Collected data entries
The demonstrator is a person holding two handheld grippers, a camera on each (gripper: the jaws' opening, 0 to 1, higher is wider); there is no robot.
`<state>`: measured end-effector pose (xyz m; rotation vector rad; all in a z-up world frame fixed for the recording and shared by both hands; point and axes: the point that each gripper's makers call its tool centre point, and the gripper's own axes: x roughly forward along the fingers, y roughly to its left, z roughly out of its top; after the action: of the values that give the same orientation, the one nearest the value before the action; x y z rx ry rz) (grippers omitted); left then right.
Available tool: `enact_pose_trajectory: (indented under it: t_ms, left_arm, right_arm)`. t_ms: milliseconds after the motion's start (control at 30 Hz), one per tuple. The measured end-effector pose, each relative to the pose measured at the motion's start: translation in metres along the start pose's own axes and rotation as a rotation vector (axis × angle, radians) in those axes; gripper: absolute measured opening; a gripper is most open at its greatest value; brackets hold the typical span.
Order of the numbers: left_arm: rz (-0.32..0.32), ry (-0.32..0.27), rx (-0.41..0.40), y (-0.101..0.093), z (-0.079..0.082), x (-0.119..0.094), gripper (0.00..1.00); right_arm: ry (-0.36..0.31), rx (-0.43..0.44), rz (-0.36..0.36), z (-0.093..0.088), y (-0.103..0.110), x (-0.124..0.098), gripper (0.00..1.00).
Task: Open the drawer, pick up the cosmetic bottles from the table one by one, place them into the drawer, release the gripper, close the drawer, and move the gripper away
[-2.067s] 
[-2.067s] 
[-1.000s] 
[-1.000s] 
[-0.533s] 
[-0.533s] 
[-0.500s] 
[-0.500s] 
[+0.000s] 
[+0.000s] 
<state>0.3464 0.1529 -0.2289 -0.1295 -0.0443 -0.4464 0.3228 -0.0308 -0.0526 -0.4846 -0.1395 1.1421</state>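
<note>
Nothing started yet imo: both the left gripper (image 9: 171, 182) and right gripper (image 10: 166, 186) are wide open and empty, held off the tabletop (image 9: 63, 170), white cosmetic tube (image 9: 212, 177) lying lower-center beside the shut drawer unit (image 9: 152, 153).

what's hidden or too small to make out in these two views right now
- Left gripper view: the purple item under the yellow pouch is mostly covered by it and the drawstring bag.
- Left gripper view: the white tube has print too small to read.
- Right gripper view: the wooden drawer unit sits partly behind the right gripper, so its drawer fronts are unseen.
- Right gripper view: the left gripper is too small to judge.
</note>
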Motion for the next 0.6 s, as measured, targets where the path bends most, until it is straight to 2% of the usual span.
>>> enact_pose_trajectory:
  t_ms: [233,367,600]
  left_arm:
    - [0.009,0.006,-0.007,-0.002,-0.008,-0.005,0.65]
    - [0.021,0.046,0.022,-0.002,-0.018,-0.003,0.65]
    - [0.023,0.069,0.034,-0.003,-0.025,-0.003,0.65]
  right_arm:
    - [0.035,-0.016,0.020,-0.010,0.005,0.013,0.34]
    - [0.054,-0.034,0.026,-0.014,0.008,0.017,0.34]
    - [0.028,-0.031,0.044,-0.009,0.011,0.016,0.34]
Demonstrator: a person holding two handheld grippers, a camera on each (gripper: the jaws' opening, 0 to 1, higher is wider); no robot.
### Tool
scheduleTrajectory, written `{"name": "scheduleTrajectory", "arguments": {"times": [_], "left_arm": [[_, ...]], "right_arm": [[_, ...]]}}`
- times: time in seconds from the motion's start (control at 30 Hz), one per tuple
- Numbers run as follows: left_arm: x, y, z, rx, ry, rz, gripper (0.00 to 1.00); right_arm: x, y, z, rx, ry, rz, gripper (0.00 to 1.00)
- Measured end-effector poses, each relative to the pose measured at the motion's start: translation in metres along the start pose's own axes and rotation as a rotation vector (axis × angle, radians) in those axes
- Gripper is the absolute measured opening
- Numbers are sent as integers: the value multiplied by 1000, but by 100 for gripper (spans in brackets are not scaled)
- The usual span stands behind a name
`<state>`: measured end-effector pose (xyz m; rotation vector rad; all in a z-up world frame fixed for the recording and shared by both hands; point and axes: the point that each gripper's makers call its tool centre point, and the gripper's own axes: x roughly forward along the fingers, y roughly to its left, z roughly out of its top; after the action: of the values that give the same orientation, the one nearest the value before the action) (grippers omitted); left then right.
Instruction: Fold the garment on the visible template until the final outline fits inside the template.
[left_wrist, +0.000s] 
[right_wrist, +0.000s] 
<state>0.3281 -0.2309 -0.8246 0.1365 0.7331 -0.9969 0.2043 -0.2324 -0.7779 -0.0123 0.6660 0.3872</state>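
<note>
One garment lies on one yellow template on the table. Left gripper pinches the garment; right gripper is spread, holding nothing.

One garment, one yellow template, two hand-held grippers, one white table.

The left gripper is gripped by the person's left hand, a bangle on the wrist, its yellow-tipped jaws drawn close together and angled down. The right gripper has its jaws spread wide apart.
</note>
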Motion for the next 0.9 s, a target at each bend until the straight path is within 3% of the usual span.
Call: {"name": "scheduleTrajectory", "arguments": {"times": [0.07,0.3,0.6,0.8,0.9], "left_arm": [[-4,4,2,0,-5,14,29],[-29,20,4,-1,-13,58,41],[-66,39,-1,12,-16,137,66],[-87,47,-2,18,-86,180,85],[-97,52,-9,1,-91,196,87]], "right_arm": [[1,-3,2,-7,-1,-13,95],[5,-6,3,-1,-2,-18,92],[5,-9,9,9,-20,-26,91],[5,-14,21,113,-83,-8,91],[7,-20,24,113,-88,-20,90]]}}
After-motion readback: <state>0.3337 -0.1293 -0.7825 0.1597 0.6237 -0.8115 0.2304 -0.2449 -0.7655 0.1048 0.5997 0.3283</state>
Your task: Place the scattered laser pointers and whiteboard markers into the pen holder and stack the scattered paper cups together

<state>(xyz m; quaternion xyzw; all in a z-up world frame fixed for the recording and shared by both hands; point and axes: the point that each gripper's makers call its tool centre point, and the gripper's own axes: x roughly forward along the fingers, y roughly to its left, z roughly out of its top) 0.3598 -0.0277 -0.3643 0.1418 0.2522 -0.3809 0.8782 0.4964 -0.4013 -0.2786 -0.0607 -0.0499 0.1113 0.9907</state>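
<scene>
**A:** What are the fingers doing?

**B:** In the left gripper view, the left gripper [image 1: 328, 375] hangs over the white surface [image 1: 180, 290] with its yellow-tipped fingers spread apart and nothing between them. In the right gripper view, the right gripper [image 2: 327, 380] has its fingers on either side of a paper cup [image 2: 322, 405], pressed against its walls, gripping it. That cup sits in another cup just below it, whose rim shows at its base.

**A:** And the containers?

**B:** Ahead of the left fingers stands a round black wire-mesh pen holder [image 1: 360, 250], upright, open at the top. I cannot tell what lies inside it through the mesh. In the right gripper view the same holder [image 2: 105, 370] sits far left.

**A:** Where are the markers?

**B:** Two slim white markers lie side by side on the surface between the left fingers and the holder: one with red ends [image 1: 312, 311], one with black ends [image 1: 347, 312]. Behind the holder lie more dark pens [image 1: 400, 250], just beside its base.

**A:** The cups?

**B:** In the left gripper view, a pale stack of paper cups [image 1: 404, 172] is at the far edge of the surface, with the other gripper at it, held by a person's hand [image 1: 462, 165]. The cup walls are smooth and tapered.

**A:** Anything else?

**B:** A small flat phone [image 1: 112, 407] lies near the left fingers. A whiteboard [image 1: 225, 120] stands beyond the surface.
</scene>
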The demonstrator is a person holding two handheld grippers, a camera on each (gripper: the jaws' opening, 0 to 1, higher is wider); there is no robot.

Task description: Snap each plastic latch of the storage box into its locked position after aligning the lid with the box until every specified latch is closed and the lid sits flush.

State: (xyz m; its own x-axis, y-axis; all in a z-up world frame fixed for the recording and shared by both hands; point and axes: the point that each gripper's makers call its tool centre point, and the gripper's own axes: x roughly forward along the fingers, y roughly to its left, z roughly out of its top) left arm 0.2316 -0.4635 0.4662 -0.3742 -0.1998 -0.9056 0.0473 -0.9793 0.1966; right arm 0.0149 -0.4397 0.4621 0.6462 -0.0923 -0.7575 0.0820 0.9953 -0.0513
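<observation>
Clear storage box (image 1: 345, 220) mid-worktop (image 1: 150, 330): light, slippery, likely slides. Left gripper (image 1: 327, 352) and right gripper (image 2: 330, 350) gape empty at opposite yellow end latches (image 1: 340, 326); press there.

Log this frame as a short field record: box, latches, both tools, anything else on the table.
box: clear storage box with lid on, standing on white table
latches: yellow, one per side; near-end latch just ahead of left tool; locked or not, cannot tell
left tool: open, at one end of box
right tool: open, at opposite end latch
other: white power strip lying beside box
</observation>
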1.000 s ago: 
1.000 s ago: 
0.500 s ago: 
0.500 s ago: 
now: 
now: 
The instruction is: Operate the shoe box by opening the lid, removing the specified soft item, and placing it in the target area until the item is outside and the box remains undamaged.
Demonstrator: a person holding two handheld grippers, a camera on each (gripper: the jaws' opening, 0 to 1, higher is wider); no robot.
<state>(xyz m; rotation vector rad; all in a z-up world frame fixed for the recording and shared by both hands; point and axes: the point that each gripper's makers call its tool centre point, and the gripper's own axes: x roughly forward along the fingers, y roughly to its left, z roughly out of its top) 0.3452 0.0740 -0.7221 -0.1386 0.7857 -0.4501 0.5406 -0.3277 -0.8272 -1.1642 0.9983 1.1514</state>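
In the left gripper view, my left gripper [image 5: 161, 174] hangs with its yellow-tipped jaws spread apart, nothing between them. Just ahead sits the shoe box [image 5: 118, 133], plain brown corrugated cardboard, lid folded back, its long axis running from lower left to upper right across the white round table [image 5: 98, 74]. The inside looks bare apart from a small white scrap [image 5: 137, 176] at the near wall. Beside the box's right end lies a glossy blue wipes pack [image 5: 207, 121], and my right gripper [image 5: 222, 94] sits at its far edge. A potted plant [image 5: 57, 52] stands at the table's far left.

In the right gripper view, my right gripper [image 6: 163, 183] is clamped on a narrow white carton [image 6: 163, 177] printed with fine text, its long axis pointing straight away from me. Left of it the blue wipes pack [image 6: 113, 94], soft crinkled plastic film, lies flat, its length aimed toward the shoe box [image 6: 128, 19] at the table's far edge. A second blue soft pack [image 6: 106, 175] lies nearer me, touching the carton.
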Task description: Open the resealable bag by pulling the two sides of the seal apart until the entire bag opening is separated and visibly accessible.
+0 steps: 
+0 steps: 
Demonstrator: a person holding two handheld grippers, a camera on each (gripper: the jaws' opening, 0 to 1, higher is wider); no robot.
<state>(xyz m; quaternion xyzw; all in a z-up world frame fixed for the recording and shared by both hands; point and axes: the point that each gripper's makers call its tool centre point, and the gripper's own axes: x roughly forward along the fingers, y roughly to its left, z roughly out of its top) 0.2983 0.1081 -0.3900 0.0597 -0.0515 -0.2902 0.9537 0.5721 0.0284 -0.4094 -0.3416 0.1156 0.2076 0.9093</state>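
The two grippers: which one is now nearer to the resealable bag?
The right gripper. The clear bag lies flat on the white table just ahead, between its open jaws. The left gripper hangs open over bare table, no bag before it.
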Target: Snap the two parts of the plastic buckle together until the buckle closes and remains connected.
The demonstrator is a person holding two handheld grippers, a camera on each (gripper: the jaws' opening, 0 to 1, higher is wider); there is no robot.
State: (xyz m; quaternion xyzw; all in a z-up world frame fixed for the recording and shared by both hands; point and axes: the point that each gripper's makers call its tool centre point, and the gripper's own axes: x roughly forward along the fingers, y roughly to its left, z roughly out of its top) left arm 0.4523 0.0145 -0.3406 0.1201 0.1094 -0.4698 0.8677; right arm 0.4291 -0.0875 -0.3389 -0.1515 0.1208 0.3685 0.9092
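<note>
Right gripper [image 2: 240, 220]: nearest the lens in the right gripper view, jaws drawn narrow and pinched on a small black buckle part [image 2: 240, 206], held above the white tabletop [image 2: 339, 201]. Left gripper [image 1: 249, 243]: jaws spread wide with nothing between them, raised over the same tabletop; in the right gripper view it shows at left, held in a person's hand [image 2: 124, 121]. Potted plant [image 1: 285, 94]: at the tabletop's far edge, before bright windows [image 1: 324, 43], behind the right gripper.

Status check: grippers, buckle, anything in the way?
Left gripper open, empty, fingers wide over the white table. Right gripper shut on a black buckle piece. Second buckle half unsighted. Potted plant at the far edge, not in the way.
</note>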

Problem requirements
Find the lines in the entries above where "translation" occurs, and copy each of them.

Exercise answer
Available tool: `enact_pose_trajectory: (indented under it: t_ms, left_arm, right_arm)`. t_ms: milliseconds after the motion's start (control at 30 Hz), one per tuple. The measured end-effector pose, each relative to the pose measured at the motion's start: translation in metres along the start pose's own axes and rotation as a rotation vector (axis × angle, radians) in those axes; gripper: absolute measured opening; a gripper is most open at its greatest value; brackets hold the typical span.
- Measured end-effector poses, each relative to the pose measured at the motion's start: translation in metres along the start pose's own axes and rotation as a rotation vector (axis × angle, radians) in those axes

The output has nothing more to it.